Proppants are being increasingly used in hydraulic fracturing, which keep the fractures open. Progress has been made in developing hollow proppants that can be transported to the far end of the fractures to improve propped fracture conductivity. Two primary mechanisms by which proppants are damaged under closure stress are embedment and crushing, leading to a remarkable reduction in fracture conductivity. In this study, finite element model (FEM), considering rock plasticity, was used to study the embedment and crushing of a hollow proppant. After comparison with the existing model and experimental data, the proposed FEM was employed to conduct sensitivity studies. The effects of the following parameters on embedment and crushing were analyzed: closure stress, distance coefficient, Young's modulus of rock and proppant, proppant size, and hollow structure. The results show that the most sensitive environmental factor is the distance coefficient, followed by closure stress and Young's modulus of rock.

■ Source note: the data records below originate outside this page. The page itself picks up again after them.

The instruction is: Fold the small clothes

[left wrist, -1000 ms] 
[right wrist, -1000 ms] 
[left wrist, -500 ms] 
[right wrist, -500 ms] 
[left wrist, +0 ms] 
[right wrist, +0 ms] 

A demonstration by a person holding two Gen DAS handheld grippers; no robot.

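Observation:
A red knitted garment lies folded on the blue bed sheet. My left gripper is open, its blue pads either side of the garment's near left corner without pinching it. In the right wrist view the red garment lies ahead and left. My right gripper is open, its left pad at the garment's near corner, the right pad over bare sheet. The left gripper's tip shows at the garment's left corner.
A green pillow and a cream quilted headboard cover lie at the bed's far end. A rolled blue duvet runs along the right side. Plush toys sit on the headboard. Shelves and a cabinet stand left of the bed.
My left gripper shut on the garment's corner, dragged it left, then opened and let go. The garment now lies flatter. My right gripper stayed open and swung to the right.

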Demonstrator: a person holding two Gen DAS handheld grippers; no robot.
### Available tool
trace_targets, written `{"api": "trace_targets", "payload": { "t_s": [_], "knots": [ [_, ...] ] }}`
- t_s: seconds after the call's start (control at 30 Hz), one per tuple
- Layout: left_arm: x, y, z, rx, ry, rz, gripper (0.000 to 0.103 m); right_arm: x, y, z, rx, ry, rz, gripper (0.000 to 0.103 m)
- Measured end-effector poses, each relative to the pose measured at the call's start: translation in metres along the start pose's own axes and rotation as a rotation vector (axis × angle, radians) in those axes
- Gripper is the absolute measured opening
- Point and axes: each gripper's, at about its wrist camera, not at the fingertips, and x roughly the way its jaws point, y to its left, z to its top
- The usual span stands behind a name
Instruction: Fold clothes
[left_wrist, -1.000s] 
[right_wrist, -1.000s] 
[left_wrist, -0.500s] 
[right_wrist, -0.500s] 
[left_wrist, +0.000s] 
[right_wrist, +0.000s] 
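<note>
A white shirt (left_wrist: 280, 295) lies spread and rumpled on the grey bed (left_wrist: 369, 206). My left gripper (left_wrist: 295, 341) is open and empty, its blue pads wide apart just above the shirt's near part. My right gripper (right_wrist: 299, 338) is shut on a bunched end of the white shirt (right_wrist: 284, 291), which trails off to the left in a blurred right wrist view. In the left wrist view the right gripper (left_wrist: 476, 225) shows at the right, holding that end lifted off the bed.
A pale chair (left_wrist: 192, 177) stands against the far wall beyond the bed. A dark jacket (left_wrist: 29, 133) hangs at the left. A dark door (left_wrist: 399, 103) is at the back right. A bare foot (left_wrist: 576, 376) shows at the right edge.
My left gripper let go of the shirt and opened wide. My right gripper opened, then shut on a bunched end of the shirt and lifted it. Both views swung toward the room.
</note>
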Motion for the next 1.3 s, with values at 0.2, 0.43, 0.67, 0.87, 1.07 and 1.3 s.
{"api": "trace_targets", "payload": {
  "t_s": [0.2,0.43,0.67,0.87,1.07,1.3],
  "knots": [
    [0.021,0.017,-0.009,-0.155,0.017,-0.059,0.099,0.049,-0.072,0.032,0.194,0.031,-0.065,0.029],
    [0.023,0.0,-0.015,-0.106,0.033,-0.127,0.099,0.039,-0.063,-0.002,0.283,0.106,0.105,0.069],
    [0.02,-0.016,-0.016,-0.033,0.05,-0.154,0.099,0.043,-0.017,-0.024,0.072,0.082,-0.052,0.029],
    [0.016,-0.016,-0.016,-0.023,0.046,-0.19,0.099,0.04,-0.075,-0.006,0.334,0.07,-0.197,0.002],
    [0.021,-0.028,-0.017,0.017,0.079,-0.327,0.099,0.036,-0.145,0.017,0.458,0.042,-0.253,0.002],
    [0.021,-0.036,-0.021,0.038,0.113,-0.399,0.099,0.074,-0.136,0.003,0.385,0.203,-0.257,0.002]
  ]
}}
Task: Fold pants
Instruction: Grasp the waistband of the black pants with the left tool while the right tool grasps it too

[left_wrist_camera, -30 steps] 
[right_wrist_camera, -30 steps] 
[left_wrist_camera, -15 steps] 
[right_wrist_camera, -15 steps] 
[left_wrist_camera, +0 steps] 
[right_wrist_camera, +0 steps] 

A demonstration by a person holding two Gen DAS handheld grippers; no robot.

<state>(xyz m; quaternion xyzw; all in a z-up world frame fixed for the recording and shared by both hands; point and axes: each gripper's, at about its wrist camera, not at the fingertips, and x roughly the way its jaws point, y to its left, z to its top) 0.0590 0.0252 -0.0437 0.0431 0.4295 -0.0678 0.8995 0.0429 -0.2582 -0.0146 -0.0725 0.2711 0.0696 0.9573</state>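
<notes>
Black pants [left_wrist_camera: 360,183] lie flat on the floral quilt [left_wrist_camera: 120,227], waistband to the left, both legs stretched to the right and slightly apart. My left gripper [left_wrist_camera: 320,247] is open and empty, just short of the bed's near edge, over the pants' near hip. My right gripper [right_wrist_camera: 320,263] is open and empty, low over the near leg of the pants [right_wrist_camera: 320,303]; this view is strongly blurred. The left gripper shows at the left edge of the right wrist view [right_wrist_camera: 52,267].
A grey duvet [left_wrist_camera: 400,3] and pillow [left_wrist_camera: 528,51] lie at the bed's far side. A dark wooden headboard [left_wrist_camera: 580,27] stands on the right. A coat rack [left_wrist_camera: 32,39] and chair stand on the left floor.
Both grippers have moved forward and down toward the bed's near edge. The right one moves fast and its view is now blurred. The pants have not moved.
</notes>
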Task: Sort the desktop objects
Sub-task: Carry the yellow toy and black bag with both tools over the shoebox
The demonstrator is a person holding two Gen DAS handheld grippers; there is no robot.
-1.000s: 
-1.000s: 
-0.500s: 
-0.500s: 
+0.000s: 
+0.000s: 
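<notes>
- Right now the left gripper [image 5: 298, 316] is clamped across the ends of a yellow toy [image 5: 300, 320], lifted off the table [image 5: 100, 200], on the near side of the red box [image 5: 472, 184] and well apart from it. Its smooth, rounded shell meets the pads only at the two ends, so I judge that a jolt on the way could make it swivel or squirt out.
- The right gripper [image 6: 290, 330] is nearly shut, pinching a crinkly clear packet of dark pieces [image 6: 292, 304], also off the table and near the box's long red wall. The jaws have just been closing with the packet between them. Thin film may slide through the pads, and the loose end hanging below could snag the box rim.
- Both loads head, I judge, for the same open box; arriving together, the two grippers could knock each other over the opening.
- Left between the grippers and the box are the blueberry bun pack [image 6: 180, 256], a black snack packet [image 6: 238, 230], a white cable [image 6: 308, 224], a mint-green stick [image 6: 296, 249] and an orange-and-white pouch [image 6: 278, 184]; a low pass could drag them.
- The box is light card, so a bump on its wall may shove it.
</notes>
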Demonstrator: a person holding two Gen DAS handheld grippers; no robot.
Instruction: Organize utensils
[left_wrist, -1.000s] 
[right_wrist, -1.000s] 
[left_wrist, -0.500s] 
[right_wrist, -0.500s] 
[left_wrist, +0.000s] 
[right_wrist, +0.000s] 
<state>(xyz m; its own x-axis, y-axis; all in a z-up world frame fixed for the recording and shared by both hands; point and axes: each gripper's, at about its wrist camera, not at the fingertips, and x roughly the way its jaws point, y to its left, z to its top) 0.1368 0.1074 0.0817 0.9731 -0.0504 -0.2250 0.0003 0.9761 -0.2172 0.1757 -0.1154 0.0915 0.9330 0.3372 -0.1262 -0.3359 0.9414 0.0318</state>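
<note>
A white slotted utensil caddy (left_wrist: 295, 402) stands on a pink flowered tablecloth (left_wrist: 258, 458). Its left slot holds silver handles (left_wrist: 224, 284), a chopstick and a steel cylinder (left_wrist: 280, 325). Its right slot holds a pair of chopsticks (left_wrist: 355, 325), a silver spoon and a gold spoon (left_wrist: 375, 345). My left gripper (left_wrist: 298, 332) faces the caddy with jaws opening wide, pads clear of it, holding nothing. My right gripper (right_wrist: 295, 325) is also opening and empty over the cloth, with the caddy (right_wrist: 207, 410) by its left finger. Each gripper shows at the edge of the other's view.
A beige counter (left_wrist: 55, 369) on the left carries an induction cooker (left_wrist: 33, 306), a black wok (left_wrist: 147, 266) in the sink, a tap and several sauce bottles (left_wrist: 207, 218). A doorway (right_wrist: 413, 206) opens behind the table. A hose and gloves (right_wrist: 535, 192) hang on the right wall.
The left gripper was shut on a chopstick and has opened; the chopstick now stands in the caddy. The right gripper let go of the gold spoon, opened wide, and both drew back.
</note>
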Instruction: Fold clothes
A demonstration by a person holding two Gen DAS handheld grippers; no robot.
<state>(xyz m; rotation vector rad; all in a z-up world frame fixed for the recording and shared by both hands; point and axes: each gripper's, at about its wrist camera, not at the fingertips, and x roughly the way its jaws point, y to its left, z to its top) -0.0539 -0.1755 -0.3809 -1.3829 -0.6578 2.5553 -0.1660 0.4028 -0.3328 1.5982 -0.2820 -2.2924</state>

The embedment depth increases approximately linearly with the proppant size, and proppants with different sizes have similar crushing rates. The hollow structure has little effect on proppant embedment but significantly affects proppant crushing. Based on the data normalization method, the optimal ratio of hollow radius to proppant radius was designed to be 0.7. These results can guide the preparation of hollow proppants. Hollow proppants can be transported to the far end of the fractures to improve propped fracture conductivity. The finite element method was used to study the mechanical behavior of hollow proppants for the first time. The effects of key engineering and material parameters on proppant mechanical performance were investigated.